Initially, the Rights will be attached to all Common Stock certificates
representing shares then outstanding, and no separate Rights Certificates will
be distributed. The Rights will separate from the Common Stock upon the earlier
of (i) ten (10) business days following a public announcement that a person
(other than Norman H. Asbjornson, the Company's Chief Executive Officer) or
group of affiliated or associated persons (an "Acquiring Person") has acquired,
or obtained the right to acquire, beneficial ownership of twenty percent (20%)
or more of the outstanding shares of Common Stock (the "Stock Acquisition
Date"), or (ii) ten (10) business days (or such later date as the Board of
Directors shall determine) following the commencement of a tender or exchange
offer that would result in a person or group beneficially owning twenty percent
(20%) or more of such outstanding shares of Common Stock.
The date the Rights separate is referred to as the "Distribution Date."
Until the Distribution Date, (i) the Rights will be evidenced by the
Common Stock certificates and will be transferred with and only with such Common
Stock certificates, (ii) new Common Stock certificates issued after March 1,
1999 will contain a notation incorporating the Rights Agreement by reference,
and (iii) the surrender for transfer of any certificates for Common Stock
outstanding will also constitute the transfer of the Rights associated with the
Common Stock represented by such certificates.

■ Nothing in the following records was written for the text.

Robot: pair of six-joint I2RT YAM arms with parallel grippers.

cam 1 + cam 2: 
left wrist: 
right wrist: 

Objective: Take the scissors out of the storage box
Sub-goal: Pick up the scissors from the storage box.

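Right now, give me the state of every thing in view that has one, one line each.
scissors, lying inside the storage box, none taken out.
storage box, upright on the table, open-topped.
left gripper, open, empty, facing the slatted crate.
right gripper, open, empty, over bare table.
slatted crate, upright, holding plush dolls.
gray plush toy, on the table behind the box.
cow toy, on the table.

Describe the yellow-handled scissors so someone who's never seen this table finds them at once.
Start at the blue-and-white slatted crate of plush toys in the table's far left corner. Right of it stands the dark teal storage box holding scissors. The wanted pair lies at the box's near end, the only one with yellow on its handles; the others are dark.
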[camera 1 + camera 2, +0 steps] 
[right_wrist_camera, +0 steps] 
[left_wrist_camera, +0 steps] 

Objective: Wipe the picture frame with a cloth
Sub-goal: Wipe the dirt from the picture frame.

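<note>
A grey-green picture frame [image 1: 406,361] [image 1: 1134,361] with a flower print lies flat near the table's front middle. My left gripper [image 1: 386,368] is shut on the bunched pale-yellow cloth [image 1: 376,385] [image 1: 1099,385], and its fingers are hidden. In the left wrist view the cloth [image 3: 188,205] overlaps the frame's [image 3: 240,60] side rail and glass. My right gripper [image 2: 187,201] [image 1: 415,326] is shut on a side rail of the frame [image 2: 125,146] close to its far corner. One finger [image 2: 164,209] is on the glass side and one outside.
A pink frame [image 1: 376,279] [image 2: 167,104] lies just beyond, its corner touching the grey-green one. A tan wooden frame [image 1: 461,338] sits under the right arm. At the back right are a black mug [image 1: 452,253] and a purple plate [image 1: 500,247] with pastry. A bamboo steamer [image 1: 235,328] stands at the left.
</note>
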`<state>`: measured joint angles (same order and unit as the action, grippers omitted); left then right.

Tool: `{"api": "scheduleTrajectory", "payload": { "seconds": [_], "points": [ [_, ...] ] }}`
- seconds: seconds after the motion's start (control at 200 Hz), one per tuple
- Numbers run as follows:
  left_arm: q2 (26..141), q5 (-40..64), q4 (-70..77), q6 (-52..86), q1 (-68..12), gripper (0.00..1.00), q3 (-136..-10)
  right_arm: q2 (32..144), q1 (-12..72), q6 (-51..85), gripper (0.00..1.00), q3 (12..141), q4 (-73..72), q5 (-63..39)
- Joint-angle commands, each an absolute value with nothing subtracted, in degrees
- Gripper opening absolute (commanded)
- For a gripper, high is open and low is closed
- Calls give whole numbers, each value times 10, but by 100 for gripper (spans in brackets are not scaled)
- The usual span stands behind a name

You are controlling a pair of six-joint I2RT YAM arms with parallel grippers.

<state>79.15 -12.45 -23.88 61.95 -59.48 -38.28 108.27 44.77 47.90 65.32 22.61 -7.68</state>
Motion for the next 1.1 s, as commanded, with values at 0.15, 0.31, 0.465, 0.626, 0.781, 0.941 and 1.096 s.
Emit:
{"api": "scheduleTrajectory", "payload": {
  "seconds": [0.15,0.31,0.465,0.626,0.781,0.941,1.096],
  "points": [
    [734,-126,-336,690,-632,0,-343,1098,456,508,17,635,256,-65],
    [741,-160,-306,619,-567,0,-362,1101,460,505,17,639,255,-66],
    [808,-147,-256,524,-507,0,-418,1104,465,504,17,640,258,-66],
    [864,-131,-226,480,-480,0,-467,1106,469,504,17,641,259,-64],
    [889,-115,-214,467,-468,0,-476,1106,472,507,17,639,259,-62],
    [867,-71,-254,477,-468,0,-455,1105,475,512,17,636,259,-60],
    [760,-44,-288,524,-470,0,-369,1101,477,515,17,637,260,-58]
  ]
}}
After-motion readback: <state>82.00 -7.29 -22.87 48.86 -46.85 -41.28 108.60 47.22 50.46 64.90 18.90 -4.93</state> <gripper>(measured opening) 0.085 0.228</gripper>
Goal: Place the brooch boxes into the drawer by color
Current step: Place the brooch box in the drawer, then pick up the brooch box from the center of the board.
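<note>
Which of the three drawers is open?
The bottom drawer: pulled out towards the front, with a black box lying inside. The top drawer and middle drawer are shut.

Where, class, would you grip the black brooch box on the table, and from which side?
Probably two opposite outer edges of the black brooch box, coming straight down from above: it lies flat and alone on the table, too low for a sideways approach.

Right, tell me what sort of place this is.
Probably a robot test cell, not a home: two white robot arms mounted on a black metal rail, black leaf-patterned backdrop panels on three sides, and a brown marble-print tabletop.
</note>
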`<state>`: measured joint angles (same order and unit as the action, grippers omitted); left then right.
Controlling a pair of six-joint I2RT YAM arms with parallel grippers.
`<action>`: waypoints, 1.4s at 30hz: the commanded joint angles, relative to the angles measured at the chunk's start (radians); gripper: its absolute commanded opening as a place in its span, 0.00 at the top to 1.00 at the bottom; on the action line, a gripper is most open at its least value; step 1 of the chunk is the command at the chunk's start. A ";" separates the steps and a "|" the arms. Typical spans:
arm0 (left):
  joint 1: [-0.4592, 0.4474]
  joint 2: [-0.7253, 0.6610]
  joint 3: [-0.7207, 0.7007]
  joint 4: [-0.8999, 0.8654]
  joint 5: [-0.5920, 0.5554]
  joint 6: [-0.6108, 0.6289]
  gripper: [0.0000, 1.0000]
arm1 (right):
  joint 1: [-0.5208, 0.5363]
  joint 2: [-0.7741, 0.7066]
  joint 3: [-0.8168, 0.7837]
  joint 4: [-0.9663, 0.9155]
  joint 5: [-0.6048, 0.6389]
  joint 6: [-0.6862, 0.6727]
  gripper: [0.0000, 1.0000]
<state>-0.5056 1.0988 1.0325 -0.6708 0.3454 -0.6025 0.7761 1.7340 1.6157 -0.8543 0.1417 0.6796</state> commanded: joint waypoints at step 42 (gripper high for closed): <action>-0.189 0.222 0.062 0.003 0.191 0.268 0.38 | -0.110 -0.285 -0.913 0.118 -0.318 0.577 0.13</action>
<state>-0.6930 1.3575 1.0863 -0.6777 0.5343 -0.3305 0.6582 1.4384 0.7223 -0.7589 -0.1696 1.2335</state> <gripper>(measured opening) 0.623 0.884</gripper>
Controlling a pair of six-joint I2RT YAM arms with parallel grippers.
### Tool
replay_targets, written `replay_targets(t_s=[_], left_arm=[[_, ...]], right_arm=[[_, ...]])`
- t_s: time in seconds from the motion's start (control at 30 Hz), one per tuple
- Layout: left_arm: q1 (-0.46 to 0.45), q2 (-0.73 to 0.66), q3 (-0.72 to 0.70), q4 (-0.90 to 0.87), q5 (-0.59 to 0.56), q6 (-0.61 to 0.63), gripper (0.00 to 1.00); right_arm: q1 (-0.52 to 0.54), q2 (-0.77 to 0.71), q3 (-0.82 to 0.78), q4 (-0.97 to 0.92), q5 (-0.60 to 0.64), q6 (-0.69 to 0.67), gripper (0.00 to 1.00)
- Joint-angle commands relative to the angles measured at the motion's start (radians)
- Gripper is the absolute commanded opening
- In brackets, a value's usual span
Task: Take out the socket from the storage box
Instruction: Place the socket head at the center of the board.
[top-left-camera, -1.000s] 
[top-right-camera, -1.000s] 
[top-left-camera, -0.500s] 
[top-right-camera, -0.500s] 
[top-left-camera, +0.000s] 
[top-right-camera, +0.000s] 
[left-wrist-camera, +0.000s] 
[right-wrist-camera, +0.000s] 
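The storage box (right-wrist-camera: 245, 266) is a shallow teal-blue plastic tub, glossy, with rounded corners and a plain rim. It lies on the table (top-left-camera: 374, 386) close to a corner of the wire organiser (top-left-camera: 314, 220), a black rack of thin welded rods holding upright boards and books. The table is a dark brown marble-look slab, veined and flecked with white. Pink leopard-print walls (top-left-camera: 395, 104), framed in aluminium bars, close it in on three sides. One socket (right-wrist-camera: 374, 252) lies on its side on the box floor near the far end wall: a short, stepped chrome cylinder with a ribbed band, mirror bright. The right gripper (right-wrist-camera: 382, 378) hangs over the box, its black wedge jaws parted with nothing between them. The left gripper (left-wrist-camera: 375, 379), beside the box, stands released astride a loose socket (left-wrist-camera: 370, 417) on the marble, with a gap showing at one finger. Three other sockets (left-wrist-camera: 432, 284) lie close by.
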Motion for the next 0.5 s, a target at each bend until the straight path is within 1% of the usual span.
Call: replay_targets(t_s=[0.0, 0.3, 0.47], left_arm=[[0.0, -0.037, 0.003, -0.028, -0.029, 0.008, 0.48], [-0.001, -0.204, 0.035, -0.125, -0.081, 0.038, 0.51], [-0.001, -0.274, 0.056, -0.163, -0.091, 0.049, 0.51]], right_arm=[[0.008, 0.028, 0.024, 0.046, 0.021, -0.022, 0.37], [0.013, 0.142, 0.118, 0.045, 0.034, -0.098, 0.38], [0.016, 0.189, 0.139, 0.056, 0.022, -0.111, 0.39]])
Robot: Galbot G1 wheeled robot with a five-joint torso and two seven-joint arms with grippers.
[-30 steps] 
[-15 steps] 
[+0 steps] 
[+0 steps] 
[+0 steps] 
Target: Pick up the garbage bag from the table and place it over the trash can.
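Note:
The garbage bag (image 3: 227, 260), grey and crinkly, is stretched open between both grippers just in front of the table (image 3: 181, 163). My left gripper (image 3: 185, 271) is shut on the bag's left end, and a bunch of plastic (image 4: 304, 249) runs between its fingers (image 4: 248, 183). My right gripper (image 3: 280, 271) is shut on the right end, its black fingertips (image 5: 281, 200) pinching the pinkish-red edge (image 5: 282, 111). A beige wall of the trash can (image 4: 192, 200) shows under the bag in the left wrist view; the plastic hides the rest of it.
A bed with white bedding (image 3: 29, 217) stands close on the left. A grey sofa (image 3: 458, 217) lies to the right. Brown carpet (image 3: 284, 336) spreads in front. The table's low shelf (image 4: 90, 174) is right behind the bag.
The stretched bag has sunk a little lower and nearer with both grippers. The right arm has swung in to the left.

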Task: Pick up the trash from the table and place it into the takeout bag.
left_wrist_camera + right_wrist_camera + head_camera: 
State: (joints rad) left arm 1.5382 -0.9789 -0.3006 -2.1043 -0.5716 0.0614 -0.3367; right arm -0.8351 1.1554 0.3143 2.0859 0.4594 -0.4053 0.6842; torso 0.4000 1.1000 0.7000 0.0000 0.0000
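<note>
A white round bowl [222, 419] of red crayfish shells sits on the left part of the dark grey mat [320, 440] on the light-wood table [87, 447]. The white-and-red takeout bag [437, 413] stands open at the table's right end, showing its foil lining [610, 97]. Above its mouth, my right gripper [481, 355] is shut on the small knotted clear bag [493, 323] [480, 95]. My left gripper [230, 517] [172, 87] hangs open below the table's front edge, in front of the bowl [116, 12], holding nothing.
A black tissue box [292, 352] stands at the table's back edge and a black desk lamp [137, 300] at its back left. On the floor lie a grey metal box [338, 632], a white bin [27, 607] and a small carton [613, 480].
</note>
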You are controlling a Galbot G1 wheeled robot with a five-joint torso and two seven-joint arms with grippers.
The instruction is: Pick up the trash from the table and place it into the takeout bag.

Pursuant to the Rights Agreement,
the Company reserves the right to require prior to the occurrence of a
Triggering Event (as defined below) that, upon any exercise of Rights, a number
of Rights be exercised so that only whole shares of Preferred Stock will be
issued.
The Rights are not exercisable until the Distribution Date and will
expire at the close of business on March 1, 2009, unless earlier redeemed by the
Company as described below.
As soon as practicable after the Distribution Date, Rights Certificates
will be mailed to holders of record of the Common Stock as of the close of
business on the Distribution Date and, thereafter, the separate Rights
Certificates will represent the Rights. Except in connection with shares of
Common Stock issued or sold pursuant to the exercise of stock options under any
employee plan or arrangements, or upon the exercise, conversion or exchange of
securities hereafter issued by the Company, or as otherwise determined by the
Board of Directors, only shares of Common Stock issued prior to the Distribution
Date will be issued with Rights.
In the event that (i) the Company is the surviving corporation in a
merger or other business combination with an Acquiring Person (or any associate
or affiliate thereof) and its Common Stock remains outstanding and unchanged,
(ii) any person shall acquire beneficial ownership of more than twenty percent
(20%) of the outstanding shares of Common Stock (except pursuant to (A) certain
consolidations or mergers involving the Company or sales or transfers of the
combined assets, cash flow or earning power of the Company and its subsidiaries
or (B) an offer for all outstanding shares of Common Stock at a price and upon
terms and conditions which the Board of Directors determines to be in the best
interests of the Company and its stockholders), or (iii) there occurs a
reclassification of securities, a recapitalization of the Company or any of
certain business combinations or other transactions (other than certain
consolidations and mergers involving the Company and sales or transfers of the
combined assets, cash flow or earning power of the Company and its subsidiaries)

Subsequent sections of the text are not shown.